In 2005 when I started the blog, the easiest thing to do was to snag a blogspot account and start posting. Over time the blog became more popular and really outgrew what I would want to do with it on Blogger.
But inertia is a terrible thing ;-) I remember having a conversation with Matt Mullenweg (founder of WordPress) 7 years ago and he told me how easy it was to migrate my blog to Wordpress. I promised I would since it was a much better platform. But I never did it. It just always felt like a little less important than all the other things in my life.
5 yrs ago, Theresa Neil & I released our book Designing Web Interfaces (and yes it is sorely in need of an update) and a companion blog on Wordpress. I liked Wordpress, but I didn't love Wordpress. I think it had to do mostly with having to hack away in PHP. Mind you I don't hate PHP. I just don't love it. Due to this I found even less reason to move the blog over. I mean if I am going to move to a new blog platform I better really like the environment and believe in its mission.
I was really excited when the Ghost blog platform was started on kickstarter. It combined several things I really liked.
1. Markdown for Editing
I really hate writing a blog post and having to mess with a rich text editor or having to think about markup. I just want to write something. Blogger was terrible in the markup it generated. I felt dirty every time I wrote something. Not a nice thing to have run through your mind while trying to inspire the masses.
But markdown -- now that is a [different story](http://www.fastcolabs.com/3015487/john-gruber-and-jeff-atwood-explain-why-markdown-is-still-growing-up.
One of the challenges you face when you are in a field for a long time is you get too comfortable with a particular set of tools. Github introduced me to the simplicity and beauty of markdown for writing. In fact the current book I am writing, I use the Mac app Ulysses which has a nice markdown environment.
In Ghost, markdown becomes the lingua franca of blogging. It has a simple side-by-side markdown/preview editor, which allows you to focus on the writing and not on the formatting.
2. NodeJS as the platform
In case you didn't know, I love NodeJS. It has helped us start a revolution at PayPal for our engineers and soon for our customers as experiences will start rolling out faster in 2014.

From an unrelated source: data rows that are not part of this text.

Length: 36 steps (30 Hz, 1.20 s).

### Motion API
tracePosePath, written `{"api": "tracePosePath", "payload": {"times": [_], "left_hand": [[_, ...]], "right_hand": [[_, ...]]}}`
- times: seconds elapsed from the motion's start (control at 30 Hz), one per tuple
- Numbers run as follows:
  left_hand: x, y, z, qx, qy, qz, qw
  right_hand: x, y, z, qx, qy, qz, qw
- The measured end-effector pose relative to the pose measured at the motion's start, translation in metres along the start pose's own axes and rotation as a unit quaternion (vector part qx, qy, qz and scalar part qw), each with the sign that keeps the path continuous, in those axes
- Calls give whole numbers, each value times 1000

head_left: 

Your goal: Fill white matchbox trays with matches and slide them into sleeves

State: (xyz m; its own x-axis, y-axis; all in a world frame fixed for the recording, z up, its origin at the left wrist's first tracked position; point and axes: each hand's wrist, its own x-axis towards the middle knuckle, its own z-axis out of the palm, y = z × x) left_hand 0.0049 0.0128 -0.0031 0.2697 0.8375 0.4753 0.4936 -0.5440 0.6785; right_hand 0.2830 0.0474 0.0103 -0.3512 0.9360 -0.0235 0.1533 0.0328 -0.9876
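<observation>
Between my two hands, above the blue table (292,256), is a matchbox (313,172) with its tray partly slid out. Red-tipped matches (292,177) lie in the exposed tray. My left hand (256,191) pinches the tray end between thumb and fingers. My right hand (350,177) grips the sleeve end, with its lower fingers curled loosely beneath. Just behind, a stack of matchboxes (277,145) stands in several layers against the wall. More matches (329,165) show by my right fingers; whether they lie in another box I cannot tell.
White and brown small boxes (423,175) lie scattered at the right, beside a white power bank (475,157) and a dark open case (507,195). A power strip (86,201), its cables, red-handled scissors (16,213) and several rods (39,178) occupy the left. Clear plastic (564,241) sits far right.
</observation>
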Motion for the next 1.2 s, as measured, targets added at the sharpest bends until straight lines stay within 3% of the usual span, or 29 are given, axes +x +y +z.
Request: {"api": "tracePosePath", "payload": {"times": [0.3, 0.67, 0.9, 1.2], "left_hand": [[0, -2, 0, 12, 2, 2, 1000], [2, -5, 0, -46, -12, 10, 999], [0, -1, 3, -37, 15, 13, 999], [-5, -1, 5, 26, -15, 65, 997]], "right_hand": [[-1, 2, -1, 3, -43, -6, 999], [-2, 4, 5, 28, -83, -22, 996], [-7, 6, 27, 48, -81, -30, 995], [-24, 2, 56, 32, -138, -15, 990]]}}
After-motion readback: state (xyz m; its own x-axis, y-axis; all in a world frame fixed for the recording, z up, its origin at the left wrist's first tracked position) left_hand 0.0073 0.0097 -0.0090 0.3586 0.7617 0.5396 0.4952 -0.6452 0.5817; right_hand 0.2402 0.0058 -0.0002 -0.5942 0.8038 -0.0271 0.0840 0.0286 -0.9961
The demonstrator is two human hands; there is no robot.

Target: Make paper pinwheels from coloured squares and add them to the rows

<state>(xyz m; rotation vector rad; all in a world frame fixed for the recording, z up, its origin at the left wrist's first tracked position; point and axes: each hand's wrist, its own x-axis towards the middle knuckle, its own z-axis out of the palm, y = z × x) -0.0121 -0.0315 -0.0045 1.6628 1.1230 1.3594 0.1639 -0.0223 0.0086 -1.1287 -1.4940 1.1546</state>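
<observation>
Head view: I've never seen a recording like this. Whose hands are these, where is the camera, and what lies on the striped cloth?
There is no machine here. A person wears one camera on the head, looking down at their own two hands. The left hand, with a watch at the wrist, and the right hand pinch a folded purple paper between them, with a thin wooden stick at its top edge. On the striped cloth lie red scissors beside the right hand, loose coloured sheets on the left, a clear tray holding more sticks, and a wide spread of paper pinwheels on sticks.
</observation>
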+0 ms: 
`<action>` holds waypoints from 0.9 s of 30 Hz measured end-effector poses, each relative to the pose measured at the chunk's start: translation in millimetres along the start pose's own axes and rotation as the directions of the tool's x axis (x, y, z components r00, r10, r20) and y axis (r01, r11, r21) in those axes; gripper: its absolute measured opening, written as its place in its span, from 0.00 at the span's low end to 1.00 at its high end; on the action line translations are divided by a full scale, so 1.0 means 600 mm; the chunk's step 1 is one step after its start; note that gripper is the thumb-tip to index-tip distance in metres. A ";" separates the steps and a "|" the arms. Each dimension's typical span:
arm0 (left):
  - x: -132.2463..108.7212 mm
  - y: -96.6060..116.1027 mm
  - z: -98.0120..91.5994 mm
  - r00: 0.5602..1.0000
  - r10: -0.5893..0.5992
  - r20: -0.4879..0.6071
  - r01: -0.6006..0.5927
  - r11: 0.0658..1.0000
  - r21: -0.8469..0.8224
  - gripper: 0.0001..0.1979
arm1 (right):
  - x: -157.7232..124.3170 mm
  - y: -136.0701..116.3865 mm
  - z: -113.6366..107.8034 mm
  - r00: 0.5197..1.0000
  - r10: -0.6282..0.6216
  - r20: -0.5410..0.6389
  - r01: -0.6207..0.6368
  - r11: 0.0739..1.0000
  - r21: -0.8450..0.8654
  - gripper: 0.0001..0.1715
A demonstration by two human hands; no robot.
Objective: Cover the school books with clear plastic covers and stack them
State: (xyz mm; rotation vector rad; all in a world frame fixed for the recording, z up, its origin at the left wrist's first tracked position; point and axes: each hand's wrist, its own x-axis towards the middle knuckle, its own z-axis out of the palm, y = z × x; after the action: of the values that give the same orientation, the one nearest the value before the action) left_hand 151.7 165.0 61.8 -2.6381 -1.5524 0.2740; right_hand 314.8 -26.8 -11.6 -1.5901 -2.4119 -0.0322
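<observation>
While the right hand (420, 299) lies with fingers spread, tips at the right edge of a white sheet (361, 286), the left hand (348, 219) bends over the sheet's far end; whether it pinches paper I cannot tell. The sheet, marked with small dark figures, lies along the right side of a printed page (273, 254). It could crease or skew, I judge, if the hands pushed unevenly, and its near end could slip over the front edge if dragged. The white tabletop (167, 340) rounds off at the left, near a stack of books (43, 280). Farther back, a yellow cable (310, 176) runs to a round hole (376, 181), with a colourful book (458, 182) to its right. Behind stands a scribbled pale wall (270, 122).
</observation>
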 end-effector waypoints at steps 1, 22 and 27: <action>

The good news is Ghost is built on NodeJS. Not PHP. And not some bizarre 2001 platform like Blogger. Given that it is node I can spin up my blog locally or host it on nodejitsu (or any other cloud supporting node) or I can host it on ghost itself for a nominal monthly fee.
Knowing how your blog works -- from how it stores your blog content, how it renders it, and how it gets deployed is really attractive to me. It's also perfect that I can keep my blog as a git repo.
It's simple to grab themes or write your own themes. It uses Handlebars templating so it is simple to work with. Ghost provides a hosted solution. Currently there is limited access, so as of this writing you will need to signup for an invite. Once you download a theme, it is straightforward to hack your theme, run it locally (or on another platform like nodejitsu) for testing. Then when you are ready to use the theme live, just upload it to the ghost.io platform and you have your new look & feel.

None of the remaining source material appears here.